- **ACTION ITEM**
Everything in the listing should be restated word for word.

*** Begin section ***

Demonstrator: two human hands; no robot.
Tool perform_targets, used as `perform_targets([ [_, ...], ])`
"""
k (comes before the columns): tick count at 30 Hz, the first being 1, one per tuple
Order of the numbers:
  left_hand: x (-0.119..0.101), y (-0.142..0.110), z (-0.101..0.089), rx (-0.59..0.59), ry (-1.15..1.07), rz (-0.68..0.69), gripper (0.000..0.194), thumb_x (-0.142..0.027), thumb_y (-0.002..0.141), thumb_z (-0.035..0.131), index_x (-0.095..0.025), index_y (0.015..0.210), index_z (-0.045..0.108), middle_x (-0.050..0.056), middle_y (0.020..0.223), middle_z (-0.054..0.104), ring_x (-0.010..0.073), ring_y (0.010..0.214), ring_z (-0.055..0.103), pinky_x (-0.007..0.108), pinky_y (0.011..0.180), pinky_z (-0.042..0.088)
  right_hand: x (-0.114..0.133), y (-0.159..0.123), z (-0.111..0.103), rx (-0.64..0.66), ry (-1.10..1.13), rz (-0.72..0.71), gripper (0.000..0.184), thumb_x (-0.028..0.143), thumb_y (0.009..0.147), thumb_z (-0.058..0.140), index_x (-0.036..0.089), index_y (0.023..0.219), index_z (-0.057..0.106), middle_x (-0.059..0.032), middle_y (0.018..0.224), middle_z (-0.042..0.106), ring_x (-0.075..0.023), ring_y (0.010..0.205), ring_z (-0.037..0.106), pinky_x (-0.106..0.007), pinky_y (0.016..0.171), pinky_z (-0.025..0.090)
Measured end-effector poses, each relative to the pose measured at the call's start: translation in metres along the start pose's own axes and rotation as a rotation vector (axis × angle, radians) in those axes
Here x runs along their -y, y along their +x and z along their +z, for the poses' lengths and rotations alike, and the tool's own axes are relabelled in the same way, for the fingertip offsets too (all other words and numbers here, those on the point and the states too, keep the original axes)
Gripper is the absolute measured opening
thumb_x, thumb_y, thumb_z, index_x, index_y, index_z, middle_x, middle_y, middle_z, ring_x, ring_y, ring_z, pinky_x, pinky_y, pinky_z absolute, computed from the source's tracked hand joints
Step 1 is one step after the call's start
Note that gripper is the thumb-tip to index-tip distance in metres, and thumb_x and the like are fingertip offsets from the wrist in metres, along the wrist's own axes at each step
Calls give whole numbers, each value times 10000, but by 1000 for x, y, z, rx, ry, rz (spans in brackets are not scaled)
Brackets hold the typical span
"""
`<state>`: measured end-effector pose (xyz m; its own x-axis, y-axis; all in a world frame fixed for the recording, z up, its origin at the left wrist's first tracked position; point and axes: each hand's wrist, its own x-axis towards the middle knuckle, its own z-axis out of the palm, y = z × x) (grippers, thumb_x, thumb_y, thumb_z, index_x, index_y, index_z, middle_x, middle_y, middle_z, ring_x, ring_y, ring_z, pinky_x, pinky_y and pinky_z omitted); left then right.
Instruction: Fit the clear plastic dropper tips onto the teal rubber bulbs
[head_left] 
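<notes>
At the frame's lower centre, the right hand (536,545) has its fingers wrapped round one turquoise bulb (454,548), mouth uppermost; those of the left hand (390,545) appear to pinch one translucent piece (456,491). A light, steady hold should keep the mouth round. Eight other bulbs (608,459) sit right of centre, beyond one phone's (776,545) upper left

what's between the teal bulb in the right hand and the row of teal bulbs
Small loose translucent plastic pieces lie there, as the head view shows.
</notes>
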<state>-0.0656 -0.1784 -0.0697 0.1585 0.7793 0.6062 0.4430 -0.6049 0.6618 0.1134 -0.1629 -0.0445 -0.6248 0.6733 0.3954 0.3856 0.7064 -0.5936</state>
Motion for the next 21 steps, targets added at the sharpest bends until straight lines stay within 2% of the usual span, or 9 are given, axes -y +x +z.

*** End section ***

- **SOLUTION TO THE EXERCISE**
Demonstrator: two human hands; no robot.
Tool perform_targets, used as `perform_targets([ [_, ...], ])`
"""
k (comes before the columns): tick count at 30 Hz, the first being 1, one per tuple
Order of the numbers:
  left_hand: x (-0.119..0.101), y (-0.142..0.110), z (-0.101..0.089), rx (-0.59..0.59), ry (-1.15..1.07), rz (-0.68..0.69), gripper (0.000..0.194), thumb_x (-0.142..0.027), thumb_y (-0.002..0.141), thumb_z (-0.035..0.131), index_x (-0.095..0.025), index_y (0.015..0.210), index_z (-0.045..0.108), middle_x (-0.050..0.056), middle_y (0.020..0.223), middle_z (-0.054..0.104), ring_x (-0.010..0.073), ring_y (0.010..0.214), ring_z (-0.055..0.103), pinky_x (-0.007..0.108), pinky_y (0.011..0.180), pinky_z (-0.042..0.088)
  right_hand: x (-0.114..0.133), y (-0.159..0.123), z (-0.111..0.103), rx (-0.64..0.66), ry (-1.10..1.13), rz (-0.72..0.71), gripper (0.000..0.184), thumb_x (-0.028..0.143), thumb_y (0.009..0.147), thumb_z (-0.058..0.140), index_x (-0.036..0.089), index_y (0.023..0.219), index_z (-0.057..0.106), middle_x (-0.059..0.032), middle_y (0.018..0.224), middle_z (-0.042..0.106), ring_x (-0.075..0.023), ring_y (0.010..0.205), ring_z (-0.037..0.106), pinky_x (-0.106..0.007), pinky_y (0.016..0.171), pinky_z (-0.025..0.090)
Measured end-effector poses, each relative to the pose measured at the call's start: translation in metres along the start pose's own axes and rotation as a rotation vector (axis × angle, radians) in those axes
Here x runs along their -y, y along their +x and z along their +z, for the poses' lengths and rotations alike, and the tool's own axes are relabelled in the same way, for the fingertip offsets too (all other words and numbers here, those on the point and the states too, keep the original axes)
Gripper is the absolute measured opening
thumb_x, thumb_y, thumb_z, index_x, index_y, index_z, middle_x, middle_y, middle_z, ring_x, ring_y, ring_z, pinky_x, pinky_y, pinky_z absolute, computed from the source's tracked hand joints
Step 1 is one step after the call's start
Note that gripper is the thumb-tip to index-tip distance in metres, and thumb_x and the like are fingertip offsets from the wrist in metres, along the wrist's own axes at each step
Calls give whole numbers, each value times 10000, but by 1000 for x, y, z, rx, ry, rz (spans in brackets are not scaled)
Brackets hold the typical span
"""
`<state>`: measured end-effector pose (xyz m; its own x-axis, y-axis; all in a world frame fixed for the recording, z up, its origin at the left wrist's first tracked position; point and axes: each hand's wrist, its own x-axis towards the middle knuckle, its own z-axis out of the palm, y = z × x) (grippers, thumb_x, thumb_y, thumb_z, index_x, index_y, index_z, middle_x, middle_y, middle_z, ring_x, ring_y, ring_z, pinky_x, pinky_y and pinky_z omitted); left then right.
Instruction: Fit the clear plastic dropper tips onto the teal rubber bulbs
[head_left] 
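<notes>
At the frame's lower centre, the right hand (536,545) has its fingers wrapped round one turquoise bulb (454,548), mouth uppermost; those of the left hand (390,545) appear to pinch one translucent piece (456,491). A light, steady hold should keep the mouth round. Eight other bulbs (608,459) sit right of centre, beyond one phone's (776,545) upper left

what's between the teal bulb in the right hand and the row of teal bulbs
Small loose translucent plastic pieces lie there, as the head view shows.
</notes>
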<state>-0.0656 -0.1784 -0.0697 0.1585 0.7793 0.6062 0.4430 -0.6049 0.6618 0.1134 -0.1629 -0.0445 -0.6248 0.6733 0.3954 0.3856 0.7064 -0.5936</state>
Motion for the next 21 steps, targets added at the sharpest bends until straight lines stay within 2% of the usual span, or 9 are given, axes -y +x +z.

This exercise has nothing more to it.